Although I didn’t say it aloud, I had my own convictions. First, the radiation levels in my body have remained the same no mater how much I ate seafood from Fukushima since the 2011 meltdown. Second, one thing not many may know, or choose not to know, is that the current system won’t go astray. For instance, the discharge cannot take place unless the radioactive chemical levels are under the international safety standards. The authorities are releasing the wastewater through the multiple filtration system. As long as the Tokyo Electric Power Company and the IAEA are scheming together, the wastewater release cannot contaminate the Pacific in any way.
But the radioactive levels in the sea after the discharge of the first batch on August 24 were puzzling. It was too low. The density of tritium in the wastewater before the release was 63 becquerels per liter, or 0.1 percent of the Japanese government-set threshold of 60,000 becquerels per liter. (In other words, it was 99.9 percent lower than the Japanese standards.)
The seawater showed similar results. Out of 10 water samples collected from different locations within 3 kilometers (1.9 miles) off the reactor on the second day after the discharge, the highest level was 8.1 becquerels, just 1.16 percent of the Tokyo-set seawater threshold of 700 becquerels — and only 0.1 percent of the 10,000-becquerel drinkable water standard of the World Health Organization. The tritium level is going down each day, and no tritium was found in the fish — including flatfish and gurnard for sashimi — caught in the waters nearby the plant.
So, what was all the fuss about? Why were our politicians stirring up public fear with the radioactive element of less than 0.1 percent? Do those denying the test results truly care for the safety and health of the people, or were they only worried about the political life of Democratic Party (DP) leader Lee Jae-myung mired in serious judicial risks? Lee likened the discharge to a “second Pacific War.”
Democratic Party leader Lee Jae-myung, center, chants a slogan opposing the discharge of treated wastewater from the crippled Fukushima nuclear plant together with members of the majority party and its supporters at Gwanghwamun Square in Seoul, August 25. [YONHAP]
However, the United States — where the contaminated water is expected to arrive earlier than Korea — rather welcomed the scientific wastewater release. Other Pacific-rim countries are not worried, either. U.S. ambassador to Japan, Rahm Emanuel, visited Fukushima on Thursday to eat seafood. How can all this be explained? During the mad cow scare episode, the demonstrators claimed that the chance of getting mad cow disease from American beef was 99.9 percent. But no one apologized for lying about 99.9 percent over a 0.1-percent chance. It is a déjà vu all over again.

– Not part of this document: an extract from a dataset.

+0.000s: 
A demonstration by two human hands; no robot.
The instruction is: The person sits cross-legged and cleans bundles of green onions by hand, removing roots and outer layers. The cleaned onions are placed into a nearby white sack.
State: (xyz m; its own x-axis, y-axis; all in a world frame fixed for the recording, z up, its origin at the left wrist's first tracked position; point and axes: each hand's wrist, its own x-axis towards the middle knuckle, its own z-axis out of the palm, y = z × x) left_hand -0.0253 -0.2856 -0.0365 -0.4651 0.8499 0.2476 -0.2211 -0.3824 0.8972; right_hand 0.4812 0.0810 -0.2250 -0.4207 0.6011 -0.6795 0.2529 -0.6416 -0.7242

We must not lose our cool heads. Why has China taken the extreme measure of banning Japanese seafood import. It could be a retaliation against Japan for siding with the United States over the Taiwan issue. Beijing also could be feigning a moral support for Korea’s opposition parties and civic groups protesting the discharge so as to disturb the Seoul-Tokyo. China has a knack of capitalizing on Koreans’ anti-Japan sentiment. Beijing sided with Pyongyang and the DP over the North Korean nuclear threat whenever the need arose.
We witnessed the outcome of the tripartite collusion: isolation from the international society. During the controversy over nationalizing history textbook a few years back, a historian said that those who find no problem with the 0.1 percent criticizing the 99.9 percent are not normal. The people and nation must shake off this abnormality. We must hold those stoking the divide accountable for jeopardizing the livelihood of our fishermen.